There Are Hundreds Of Gnomes Hiding Around This Millennia-Old European City
And they’re rooted in fighting fascism.
Founded in the 10th century, Wrocław, Poland is home to Europe’s largest market square and rows of colorful buildings recreated post-World War I. Cathedral Island -- the oldest neighborhood in this artsy, bustling city of 643,000 -- houses some of the oldest and most stunning buildings in the city, including the red-bricked St. Martin's Chapel. More than 100 bridges span the Odra River, earning the city the nickname “The Venice of Poland.” It's the very definition of old-school European appeal.
But look closer. Amid the stunning architecture and centuries of history you’ll find yourself surrounded by… dwarves. Hundreds of them. Some are making withdrawal from tiny ATMs. Others are hailing cabs, or riding itty bitty bikes. They’re hiding in plain sight, serving as symbols of the city’s progressive present while harkening back to Poland's hard-fought victory over Stalinism.
These easy-to-miss residents -- also referred to as gnomes -- stand between three and seven inches tall. Their diminutive nature makes them easy to overlook, though once you see them, you’ll learn they’re quite the little exhibitionists. You’ll find them sleeping, working on laptops, singing, snapping photos, and riding pigeons. There are hippie gnomes, biker gnomes, and painter gnomes -- there's even a full miniature orchestra, frozen mid note in a park. The official count sits at 163 statues, though some claim more than are 350 scattered around the historic city.
Despite their whimsy, these statues are loaded with meaning, evoking Poland’s struggles against oppression. And in an era where the world is rethinking its monuments, the tiny denizens of Wrocław stand tall and proud.
Wrocław was founded in the 10th century, but its dwarf-based tradition began in the 1980s with a grassroots group called the Orange Alternative. As a form of protest against authoritarianism and censorship, the group leaned into absurdist art as a contrast to the brutalist, propaganda-based messaging of the government.
Along with distributing literature, the OA specialized in street art: Specifically, when Stalinists painted over anti-government graffiti, the Orange Alternative would stencil images atop the paint spots, opting for clowns, elves, and dwarves to highlight the inherent ridiculousness of the oppression. Eventually, these fairytale images became symbols of the movement, with the dwarf in particular holding unexpected staying power.
The Orange Alternative disbanded in 1989, the same year Polish Communism crumbled. As tribute to the underground movement, artist Olaf Breezski erected the city’s first and largest gnome, known as Papa Kransal (“Papa Dwarf”) in the city center. But one dwarf just wasn’t enough: In 2004 the city hired artist Tomasz Moczek to create a new generation of fantasy-driven street artwork.

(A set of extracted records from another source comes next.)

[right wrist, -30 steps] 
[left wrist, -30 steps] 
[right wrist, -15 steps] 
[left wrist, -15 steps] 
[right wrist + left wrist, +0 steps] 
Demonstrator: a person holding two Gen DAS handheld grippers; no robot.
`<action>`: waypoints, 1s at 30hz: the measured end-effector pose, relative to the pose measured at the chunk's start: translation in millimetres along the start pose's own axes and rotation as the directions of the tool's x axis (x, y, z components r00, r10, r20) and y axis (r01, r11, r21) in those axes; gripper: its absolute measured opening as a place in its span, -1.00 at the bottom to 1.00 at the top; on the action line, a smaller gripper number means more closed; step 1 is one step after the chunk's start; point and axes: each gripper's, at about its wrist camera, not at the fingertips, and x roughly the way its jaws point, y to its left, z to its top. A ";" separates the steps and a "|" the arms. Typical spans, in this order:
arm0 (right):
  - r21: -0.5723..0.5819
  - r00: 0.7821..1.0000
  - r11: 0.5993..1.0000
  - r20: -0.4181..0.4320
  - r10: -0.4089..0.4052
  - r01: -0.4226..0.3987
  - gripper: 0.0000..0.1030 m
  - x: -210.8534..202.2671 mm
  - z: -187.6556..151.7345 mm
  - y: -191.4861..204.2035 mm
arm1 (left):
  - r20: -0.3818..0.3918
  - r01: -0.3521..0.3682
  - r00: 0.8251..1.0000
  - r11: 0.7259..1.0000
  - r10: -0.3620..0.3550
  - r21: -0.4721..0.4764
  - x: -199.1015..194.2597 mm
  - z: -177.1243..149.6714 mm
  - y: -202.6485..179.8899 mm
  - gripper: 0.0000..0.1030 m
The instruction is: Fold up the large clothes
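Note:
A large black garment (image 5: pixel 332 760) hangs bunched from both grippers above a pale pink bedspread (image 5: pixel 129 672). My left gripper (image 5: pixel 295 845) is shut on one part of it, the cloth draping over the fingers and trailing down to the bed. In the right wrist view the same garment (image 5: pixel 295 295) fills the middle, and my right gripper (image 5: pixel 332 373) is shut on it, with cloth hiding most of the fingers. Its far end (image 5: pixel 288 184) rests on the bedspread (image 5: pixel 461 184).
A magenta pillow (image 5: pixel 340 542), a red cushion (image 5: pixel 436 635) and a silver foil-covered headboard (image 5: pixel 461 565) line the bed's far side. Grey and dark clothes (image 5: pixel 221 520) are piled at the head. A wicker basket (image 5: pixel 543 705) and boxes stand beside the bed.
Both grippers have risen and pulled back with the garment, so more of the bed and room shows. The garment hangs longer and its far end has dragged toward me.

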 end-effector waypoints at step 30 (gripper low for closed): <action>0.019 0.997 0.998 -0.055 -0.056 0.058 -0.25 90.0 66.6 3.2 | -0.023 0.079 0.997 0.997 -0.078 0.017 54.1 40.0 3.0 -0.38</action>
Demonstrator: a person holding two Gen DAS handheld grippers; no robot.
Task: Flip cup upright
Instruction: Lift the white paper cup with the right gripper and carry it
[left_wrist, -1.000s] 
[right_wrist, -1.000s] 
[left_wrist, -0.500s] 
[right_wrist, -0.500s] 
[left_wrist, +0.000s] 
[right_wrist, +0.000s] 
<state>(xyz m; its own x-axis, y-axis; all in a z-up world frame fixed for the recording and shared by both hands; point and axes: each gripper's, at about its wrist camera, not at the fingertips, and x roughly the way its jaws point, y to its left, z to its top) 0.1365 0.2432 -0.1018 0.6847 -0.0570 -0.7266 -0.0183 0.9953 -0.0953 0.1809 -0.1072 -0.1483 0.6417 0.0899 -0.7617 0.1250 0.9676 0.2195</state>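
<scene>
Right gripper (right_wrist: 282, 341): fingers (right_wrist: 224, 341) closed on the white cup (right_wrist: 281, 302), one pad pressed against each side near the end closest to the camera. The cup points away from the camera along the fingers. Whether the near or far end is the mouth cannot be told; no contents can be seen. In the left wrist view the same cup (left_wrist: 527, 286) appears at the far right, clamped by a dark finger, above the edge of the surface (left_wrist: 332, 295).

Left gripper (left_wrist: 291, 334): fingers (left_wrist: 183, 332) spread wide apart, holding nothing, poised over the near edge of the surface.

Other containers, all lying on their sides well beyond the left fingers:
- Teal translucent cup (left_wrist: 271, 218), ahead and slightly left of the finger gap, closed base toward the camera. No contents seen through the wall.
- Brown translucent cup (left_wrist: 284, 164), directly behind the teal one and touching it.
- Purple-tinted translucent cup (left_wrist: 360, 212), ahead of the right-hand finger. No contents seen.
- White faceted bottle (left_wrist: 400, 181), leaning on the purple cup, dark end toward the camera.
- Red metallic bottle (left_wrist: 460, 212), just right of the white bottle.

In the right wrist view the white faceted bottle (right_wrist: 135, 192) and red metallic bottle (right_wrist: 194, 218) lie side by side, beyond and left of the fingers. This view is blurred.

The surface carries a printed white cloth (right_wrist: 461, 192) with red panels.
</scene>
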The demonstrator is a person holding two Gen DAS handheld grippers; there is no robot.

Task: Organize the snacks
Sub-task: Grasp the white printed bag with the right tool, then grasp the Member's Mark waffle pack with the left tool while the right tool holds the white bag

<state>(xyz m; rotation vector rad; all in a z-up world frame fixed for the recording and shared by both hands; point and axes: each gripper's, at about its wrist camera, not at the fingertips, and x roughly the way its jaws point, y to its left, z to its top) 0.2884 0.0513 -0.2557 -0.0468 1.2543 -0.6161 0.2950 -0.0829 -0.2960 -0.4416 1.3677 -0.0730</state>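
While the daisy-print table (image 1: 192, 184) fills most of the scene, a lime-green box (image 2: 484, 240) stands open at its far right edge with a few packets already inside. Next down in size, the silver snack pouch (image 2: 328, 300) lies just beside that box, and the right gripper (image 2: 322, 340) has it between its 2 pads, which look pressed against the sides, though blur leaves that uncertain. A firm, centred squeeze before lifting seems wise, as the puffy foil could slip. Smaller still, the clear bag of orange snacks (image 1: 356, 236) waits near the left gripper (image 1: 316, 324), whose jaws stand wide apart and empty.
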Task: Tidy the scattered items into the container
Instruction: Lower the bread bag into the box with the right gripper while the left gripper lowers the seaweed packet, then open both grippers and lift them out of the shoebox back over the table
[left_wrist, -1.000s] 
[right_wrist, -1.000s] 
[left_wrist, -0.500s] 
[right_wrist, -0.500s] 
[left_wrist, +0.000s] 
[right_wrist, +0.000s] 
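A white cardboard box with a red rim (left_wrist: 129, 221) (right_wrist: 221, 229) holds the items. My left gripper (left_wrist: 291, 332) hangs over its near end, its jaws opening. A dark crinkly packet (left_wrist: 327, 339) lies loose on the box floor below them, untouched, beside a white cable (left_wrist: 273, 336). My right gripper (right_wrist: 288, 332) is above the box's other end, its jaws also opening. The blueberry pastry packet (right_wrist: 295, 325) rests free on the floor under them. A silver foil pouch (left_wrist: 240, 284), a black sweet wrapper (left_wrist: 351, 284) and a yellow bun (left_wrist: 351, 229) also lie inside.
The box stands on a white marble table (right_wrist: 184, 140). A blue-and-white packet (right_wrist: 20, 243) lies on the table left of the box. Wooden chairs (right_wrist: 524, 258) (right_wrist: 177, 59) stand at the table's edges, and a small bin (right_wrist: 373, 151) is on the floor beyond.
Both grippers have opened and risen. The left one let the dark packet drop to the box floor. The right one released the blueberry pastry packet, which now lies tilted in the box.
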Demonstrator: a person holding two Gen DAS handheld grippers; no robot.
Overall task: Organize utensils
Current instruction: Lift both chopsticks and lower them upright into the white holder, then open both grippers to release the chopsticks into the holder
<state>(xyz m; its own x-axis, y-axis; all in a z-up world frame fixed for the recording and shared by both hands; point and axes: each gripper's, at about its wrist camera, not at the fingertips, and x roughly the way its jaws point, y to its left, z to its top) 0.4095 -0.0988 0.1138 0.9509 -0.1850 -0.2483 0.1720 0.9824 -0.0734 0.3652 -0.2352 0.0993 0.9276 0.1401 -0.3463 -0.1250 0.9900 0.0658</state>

And today, they’re everywhere.
Moczek, who had just graduated from the Academy of Fine Arts in 2003, acknowledges the ideological origins symbolic in his work, but puts his gnomes at a distance from their anti-Communist forebears.
“I tried to make sure that my sculptures were not associated with that movement, with politics,” Moczek clarifies. “I wanted them to be universally recognized and not divisive, I wanted them to unite people…”
The artist says he sympathizes with the current movement to tear down problematic monuments, saying “It’s hard to blame people for destroying what they don't like.” However, as the only artist tasked with expanding the city’s dwarf population, he sees his creations as occupying a different emotional space: They're helping reshape the character of a millennia-old city where, until recently, saw expression tamped down. Like the city they’ve come to symbolize, the dwarves’ meaning has evolved past Stalinism.
“I wanted them to be small, to blend in with their surroundings, to tell stories, to make people smile, to be universal and apolitical,” says Moczek. “Before World War II, (Wrocław) was a German city. Poles settled (here), but for decades they were unable to create their own culture and symbolism here. It wasn’t until (after that) my dwarves became a tourist symbol.”